South-Central Section - 57th Annual Meeting - 2023

Paper No. 23-5
Presentation Time: 8:00 AM-5:00 PM

GEOLOGICAL MYTHS AND LEGENDS OF THE MAGDALENA & CAUCA RIVER VALLEYS IN COLOMBIA


MARTINEZ-SACRISTAN, Hernando, 2918 Letourneau Dr, Longview, TX 75602-5410

The author has been carrying out geological research field trips in groups and also, lonely field campaigns.

Objective, to continue presenting information about the Middle Magdalena River Valley (MMRV). At a GSA NC Sec GSA in Madison, WI, photographs of the Higher Terraces on the southern were presented.

Hypothesis on the Tectonic/geological/dynamic forces similarities of both channels and valleys

Methodology, comparing and contrasting some geomorphological, stratigraphic, tectonic features unnoticed by young geologists, although previously planted by earliest field geologists.

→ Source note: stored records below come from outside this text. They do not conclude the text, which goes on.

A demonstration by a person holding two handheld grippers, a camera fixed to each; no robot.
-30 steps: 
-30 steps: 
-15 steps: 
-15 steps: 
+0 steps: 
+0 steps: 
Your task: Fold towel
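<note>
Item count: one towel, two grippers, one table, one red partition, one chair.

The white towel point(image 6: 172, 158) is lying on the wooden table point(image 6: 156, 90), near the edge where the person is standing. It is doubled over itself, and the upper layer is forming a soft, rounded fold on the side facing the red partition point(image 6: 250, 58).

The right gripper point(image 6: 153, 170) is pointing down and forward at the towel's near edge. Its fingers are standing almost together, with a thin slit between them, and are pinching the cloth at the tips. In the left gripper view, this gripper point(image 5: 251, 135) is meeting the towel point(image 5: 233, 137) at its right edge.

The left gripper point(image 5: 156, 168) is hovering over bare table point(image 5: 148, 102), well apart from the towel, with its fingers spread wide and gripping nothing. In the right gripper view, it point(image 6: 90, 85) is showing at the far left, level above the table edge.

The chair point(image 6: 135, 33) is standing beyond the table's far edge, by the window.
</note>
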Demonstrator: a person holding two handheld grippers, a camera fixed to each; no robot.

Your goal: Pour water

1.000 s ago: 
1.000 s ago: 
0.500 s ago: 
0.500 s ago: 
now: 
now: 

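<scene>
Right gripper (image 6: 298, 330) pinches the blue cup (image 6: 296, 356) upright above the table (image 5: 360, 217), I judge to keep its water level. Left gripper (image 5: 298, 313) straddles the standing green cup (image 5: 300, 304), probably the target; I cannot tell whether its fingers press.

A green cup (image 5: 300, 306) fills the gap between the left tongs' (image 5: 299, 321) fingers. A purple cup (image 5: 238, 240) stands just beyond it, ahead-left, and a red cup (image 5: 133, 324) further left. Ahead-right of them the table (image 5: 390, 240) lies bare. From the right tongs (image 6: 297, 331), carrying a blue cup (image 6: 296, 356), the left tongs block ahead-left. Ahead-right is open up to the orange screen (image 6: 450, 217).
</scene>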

Considerations: The valley of the Magdalena River, is taken as the main course of the river with a huge tributary that could well be considered the main tributary river, whose name is Rio Cauca River Valley.

Rio Magdalena and Rio Cauca are born in the same ´Macizo de los Andes´ in Colombia. Both rives move along separate tectonic-structural lineaments and trenches, quasi-parallel from their source in a North to slightly NE direction, for many kilometers. The Cauca River runs parallel West to the Magdalena River, they meet many kilometers North and both become one, they head Northwest to the Caribbean Sea in the Atlantic Ocean.

The Cauca River separates the Western and Central Cordilleras of the Colombian Andes. The Magdalena River separates the Central and Eastern Cordilleras of the Colombian Andes. Both channels have been affected by large landslides since they were dammed; debris flows from the Cordillera Central for both, in different orientations and that geomorphologically produce very high terraces. Example, El Guásimo stopped the Cauca River, in municipalities of the Department of Antioquia, such as Peque´s area and others. The Ibagué Cone stopped the Magdalena River; also, other large landslides around the Tolima Department, such as Lagunilla, Lerida , Armero (where more than 23,000 people died, buried by an initial lahar in the Arenas Volcano covered by perpetual snow called El Ruiz in 1985.

Conclusion, it is necessary to continue establishing geological differences and similarities, since we could have been erroneous for many years about the continental margin during triassic Jurassic and geological importance of these two Valley Rivers.